ACTIVITY:
From the entries below, extract every line that includes the word "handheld".
______
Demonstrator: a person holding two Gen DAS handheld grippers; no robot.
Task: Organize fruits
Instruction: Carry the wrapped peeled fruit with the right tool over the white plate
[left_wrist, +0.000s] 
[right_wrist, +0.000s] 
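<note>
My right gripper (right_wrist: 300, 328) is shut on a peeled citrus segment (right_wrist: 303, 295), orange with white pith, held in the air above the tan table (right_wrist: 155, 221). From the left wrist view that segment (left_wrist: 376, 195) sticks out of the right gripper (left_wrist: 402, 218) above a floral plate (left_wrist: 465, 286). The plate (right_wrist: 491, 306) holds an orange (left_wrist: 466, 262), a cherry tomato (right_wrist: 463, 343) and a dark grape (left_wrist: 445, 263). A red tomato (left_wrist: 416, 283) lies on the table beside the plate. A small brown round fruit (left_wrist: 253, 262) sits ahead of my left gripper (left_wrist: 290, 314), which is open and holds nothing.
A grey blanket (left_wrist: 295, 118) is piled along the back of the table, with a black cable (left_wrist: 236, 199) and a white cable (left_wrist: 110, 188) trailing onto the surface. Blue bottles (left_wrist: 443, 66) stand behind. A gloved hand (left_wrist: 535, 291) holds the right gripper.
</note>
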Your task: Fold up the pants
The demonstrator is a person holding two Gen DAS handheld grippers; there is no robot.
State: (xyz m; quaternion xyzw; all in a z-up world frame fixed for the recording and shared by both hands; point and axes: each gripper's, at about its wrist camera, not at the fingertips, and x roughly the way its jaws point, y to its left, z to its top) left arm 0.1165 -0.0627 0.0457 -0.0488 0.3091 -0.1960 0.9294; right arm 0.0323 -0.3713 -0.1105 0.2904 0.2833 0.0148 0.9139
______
EXERCISE ANSWER:
Demonstrator: a person holding two Gen DAS handheld grippers; no robot.
The demonstrator is a person holding two Gen DAS handheld grippers; there is no robot.

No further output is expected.